Rules on Light Duty Clarified
The FMLA permits an employer and employee to agree to a “light duty” schedule that allows the employee to continue working rather than take unpaid FMLA leave. At least two courts have held that an employee exhausts his or her 12-week FMLA leave entitlement while performing work in a “light duty” assignment. See Roberts v. Owens-Illinois, Inc., No. 02-CV-207-LJM-WGH, 2004 WL 1087355 (S.D. Ind. May 14, 2004); Artis v. Palos Cmty. Hosp., No. 02C8855, 2004 WL 2125414 (N.D. Ill. Sep. 22, 2004). The new regulations reject these decisions and clarify that time spent performing “light duty” work does not count against an employee’s FMLA leave entitlement. The new regulations also change the rules so that reinstatement rights are not affected by a light duty assignment.
Significant Omissions in the New Regulations
Despite the numerous revisions to the regulations, the DOL failed to provide much-needed clarification in some very important areas. Most conspicuously, the new regulations offer little helpful guidance or changes regarding intermittent leave, despite acknowledging in its comments on the regulations that “[n]o issue received more substantive commentary.” The only significant change to the intermittent leave provisions is a clarification that employees must make a “reasonable effort” (as opposed to an “attempt”) to schedule leave so that it does not unduly disrupt an employer’s operation.
The DOL also declined several suggestions to alter the definition of the phrase “needed to care for” a family member with a serious health condition.

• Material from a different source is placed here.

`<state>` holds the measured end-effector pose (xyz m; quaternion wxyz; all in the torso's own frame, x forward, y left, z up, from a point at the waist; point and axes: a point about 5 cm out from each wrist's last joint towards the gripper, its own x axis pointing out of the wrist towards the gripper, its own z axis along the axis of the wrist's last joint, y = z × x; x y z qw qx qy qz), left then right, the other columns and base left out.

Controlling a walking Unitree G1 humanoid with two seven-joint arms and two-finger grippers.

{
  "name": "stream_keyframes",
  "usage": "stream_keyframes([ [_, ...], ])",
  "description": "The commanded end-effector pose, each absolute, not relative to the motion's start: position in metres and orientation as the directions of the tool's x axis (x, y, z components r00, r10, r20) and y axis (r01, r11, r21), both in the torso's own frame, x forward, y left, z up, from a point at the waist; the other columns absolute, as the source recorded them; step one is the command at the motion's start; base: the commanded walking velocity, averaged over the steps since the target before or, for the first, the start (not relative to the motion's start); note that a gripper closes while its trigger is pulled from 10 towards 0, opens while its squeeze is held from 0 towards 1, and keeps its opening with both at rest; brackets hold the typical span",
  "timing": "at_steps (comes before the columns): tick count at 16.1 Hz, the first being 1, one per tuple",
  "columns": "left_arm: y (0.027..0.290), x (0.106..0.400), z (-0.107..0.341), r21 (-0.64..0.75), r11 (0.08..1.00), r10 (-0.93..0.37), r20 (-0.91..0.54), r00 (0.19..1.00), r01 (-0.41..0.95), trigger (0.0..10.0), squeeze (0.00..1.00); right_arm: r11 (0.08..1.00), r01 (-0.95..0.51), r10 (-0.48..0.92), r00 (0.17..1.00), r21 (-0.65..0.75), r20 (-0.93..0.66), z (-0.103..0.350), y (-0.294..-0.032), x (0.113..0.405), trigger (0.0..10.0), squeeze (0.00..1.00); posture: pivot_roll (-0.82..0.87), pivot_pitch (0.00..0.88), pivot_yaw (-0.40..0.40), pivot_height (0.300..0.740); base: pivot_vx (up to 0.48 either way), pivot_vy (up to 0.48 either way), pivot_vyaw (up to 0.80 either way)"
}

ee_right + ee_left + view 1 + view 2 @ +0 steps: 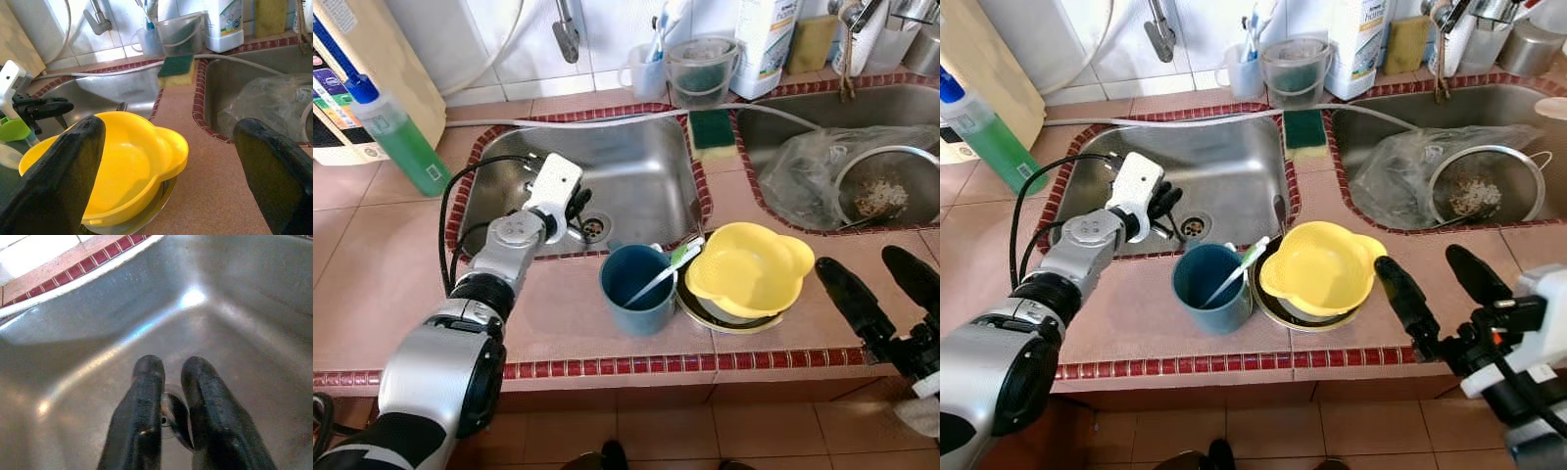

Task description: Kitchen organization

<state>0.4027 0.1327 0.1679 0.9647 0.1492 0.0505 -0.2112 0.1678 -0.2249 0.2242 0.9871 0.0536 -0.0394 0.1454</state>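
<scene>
Left hand [168, 382] reaches down into the left sink basin [636, 186], its two black fingers nearly together with only a narrow gap, gripping nothing; the drain [593, 227] lies just beyond the fingertips. Right hand [1440, 279] hovers over the front edge of the tiled surface [372, 284], fingers spread wide and empty, just right of the yellow bowl [746, 266]. That bowl sits tilted in a shallow metal dish [724, 318] on the surface, between the two sinks and the front edge. Touching the dish on its left stands a dark blue cup [636, 289] holding a toothbrush [668, 269] with white handle and green head, leaning toward the bowl; cup and bowl stand between the two hands. Farther out: a green-and-yellow sponge [713, 135] on the divider between the basins; the right sink [1410, 113] holds a crumpled clear plastic bag [1400, 176] and a metal strainer [1484, 186] with brownish scraps inside. A white hose [607, 119] runs along the back rims. Behind it, a clear plastic container [701, 69], a cup of toothbrushes [646, 64] and a white detergent bottle [766, 39] stand against the wall tiles. At far left, a bottle of green liquid [396, 132] with blue cap stands beside a beige board [391, 59].
</scene>
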Motion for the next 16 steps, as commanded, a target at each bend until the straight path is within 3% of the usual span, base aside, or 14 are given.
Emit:
stream_keyframes([
  [1, 0.137, 0.403, 0.166, 0.262, 0.868, -0.386, -0.181, 0.905, 0.422, 10.0, 1.00, 0.946, -0.311, 0.301, 0.947, 0.087, 0.108, 0.227, -0.221, 0.167, 10.0, 0.00, -0.30, 0.199, 0.168, 0.740, 0.000, 0.000, 0.00],
  [9, 0.142, 0.406, 0.180, 0.222, 0.880, -0.403, -0.123, 0.907, 0.421, 10.0, 1.00, 0.942, -0.314, 0.292, 0.942, 0.120, 0.167, 0.228, -0.215, 0.177, 10.0, 0.00, -0.26, 0.191, 0.166, 0.740, 0.000, 0.000, 0.00],
  [14, 0.143, 0.404, 0.206, 0.152, 0.879, -0.464, 0.064, 0.884, 0.451, 10.0, 1.00, 0.932, -0.318, 0.267, 0.927, 0.174, 0.262, 0.230, -0.204, 0.197, 10.0, 0.00, -0.20, 0.164, 0.156, 0.740, 0.000, 0.000, 0.00],
  [15, 0.145, 0.403, 0.212, 0.136, 0.891, -0.449, 0.120, 0.886, 0.433, 10.0, 0.00, 0.935, -0.299, 0.237, 0.926, 0.189, 0.293, 0.231, -0.202, 0.204, 10.0, 0.00, -0.19, 0.155, 0.153, 0.740, 0.000, 0.000, 0.00],
  [16, 0.146, 0.402, 0.214, 0.116, 0.898, -0.438, 0.142, 0.888, 0.424, 10.0, 0.00, 0.937, -0.291, 0.224, 0.926, 0.196, 0.305, 0.231, -0.201, 0.208, 10.0, 0.00, -0.19, 0.155, 0.153, 0.740, 0.000, 0.000, 0.00],
])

Specifically, the new regulations do not include any requirement that “care” be limited to physical care only. Finally, the DOL declined several suggestions that the employee seeking leave must be the only available caregiver.
What This Means for Employers
While the DOL certainly did not make the changes many employers hoped and asked for, the new regulations do provide numerous changes in the way the FMLA is interpreted. Employers should review and revise company policies to ensure they comply with the new regulations. Employers should also make sure that the new forms contained in the new regulations are implemented. Finally, because of the numerous changes and because some changes conflict with court decisions, employers should be prepared for the possibility of an increase in litigation.